The outlook for the nation’s corn industry will depend on the livestock industry, the largest user of corn. He says the cow-calf outlook is promising, following a heavy cattle selloff in recent years in Texas and Oklahoma tied to drought and high corn prices which caused many cattlemen to liquidate herds.

With stronger prices ahead for many farm commodities, Tronstad says output (producer) prices are just one part of the equation.

“As always, the outlook for commodities as a whole is not only what you can sell your commodity for but how efficiently you can grow it,” Tronstad said.

Looking at the hay outlook, current U.S. hay stocks are higher in than recent years due in part to the cattle selloff. In California, May 1sthay stocks for 2013 were about a third higher compared to last year. Arizona hay stocks have not changed much.

“Overall, I expect a softening in alfalfa prices for the next couple of years,” the economist said.

For western hay growers, Tronstad expects prices will be affected by the financial health of the western dairy industry.

On corn, U.S. corn growers produce about 30 percent of the world’s corn crop.

About 17 percent of the U.S. corn crop is converted to produce ethanol for transportation fuels. Tronstad says the U.S. corn-for-ethanol industry is at a crossroads. While production is expected to increase some, a major limiting factor is the “blend wall,” the current 10.2 percent limit imposed for ethanol use as fuel in many automobiles.

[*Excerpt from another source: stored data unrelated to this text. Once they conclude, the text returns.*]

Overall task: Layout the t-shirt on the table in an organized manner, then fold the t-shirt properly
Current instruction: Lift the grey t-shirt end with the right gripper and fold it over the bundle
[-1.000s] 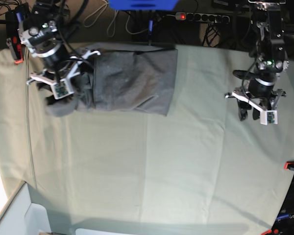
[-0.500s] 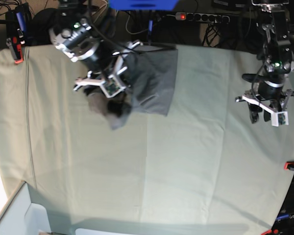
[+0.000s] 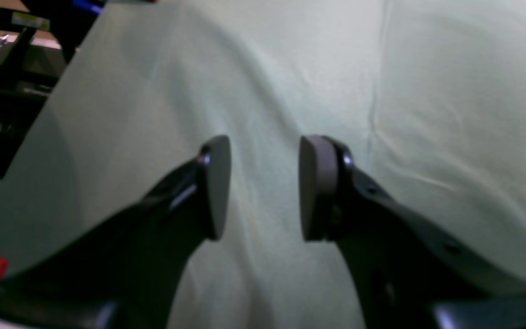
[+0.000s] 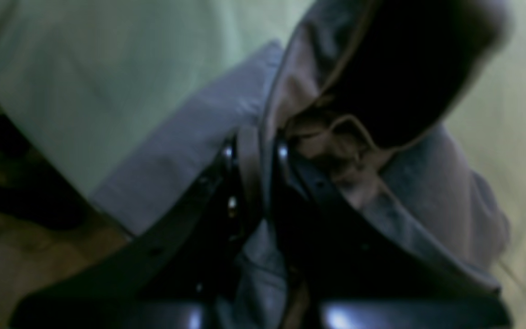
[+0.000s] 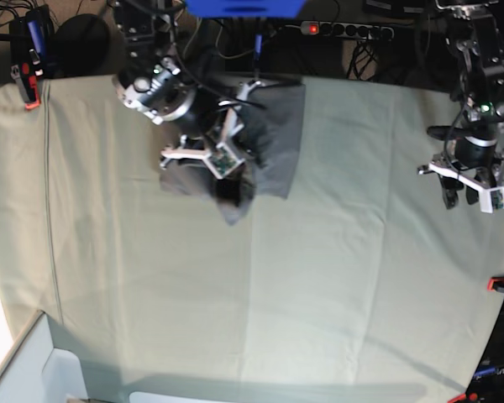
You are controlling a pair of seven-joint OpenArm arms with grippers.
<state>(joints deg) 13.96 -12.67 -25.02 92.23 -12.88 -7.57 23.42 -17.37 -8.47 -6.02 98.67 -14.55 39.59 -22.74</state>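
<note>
Right gripper pinched on t-shirt fold, angled over table; left gripper parted, empty

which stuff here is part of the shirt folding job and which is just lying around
Part of the job:
- t-shirt, bunched, pinched by the right gripper
- table with its green cloth
- left gripper, open above bare cloth

Just lying about:
- power strip
- red clip
- white box
</note>
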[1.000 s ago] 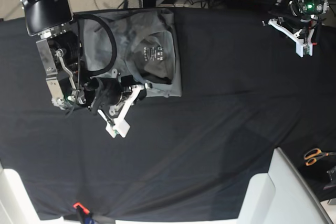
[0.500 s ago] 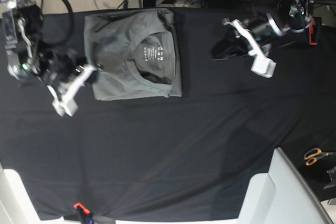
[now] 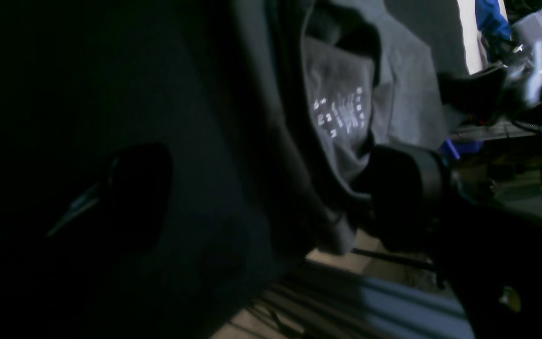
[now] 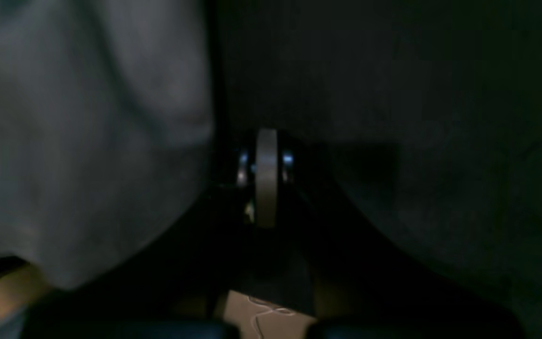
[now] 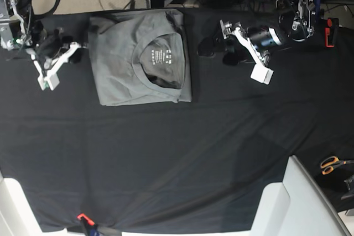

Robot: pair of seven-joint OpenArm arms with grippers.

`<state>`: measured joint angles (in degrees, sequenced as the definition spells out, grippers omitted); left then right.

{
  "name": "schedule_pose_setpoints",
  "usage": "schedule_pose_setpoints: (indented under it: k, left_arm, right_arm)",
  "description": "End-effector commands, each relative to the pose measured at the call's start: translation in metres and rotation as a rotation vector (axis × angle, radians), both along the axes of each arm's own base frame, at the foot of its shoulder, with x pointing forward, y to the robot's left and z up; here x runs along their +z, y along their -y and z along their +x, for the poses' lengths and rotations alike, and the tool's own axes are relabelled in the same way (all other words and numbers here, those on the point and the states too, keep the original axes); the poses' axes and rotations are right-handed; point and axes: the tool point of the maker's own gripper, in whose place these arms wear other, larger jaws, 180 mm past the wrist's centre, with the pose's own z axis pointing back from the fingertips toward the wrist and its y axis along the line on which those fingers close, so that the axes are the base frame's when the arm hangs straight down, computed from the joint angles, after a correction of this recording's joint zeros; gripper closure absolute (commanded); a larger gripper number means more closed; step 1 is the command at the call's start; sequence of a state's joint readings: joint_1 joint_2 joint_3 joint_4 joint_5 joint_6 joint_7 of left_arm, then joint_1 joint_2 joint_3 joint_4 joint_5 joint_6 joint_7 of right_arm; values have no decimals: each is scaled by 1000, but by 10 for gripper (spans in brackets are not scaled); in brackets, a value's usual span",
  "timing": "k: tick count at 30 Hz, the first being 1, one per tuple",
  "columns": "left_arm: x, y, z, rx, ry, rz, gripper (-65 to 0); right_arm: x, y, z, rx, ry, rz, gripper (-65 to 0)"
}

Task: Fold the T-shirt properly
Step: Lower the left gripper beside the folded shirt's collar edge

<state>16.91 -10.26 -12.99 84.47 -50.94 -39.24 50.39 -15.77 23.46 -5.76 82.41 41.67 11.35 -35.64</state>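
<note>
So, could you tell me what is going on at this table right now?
A two-armed robot is folding a light-grey T-shirt on a black table cloth. The shirt lies folded into a neat rectangle with the neckline label facing up. Neither arm is holding it: the right gripper sits shut just beside one edge of the shirt, and the left gripper stands open close to the opposite edge. Orange-handled scissors lie off to the side.

Bare black table cloth [image 5: 182, 153] lies open around the folded T-shirt [image 5: 141, 59]; both claws flank it.
</note>
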Motion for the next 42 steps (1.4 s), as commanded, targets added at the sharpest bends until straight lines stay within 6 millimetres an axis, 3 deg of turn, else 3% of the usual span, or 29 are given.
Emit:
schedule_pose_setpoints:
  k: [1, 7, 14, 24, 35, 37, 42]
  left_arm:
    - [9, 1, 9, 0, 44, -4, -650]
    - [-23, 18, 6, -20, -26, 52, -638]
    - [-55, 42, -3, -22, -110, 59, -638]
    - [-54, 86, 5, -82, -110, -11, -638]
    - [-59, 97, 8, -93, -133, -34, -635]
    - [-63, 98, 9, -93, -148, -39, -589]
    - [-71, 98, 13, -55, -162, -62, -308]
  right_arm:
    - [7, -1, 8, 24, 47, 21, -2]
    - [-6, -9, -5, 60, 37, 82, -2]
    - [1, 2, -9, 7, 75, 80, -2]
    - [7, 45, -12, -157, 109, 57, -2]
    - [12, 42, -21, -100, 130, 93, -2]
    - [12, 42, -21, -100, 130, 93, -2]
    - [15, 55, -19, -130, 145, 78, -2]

Some economic projections suggest that cellulose-based ethanol, derived from grasses and woody plants, might gain a small foothold in the ethanol market. The cellulosic ethanol industry is still in its infancy. Tronstad says cellulosic ethanol is not yet ready for prime-time production.

“The production of switchgrass for conversion to (cellulosic) ethanol is supposed to be a crop grown relatively inexpensively,” Tronstad said. “The current production and conversion processes, in my opinion, are not yet economical.”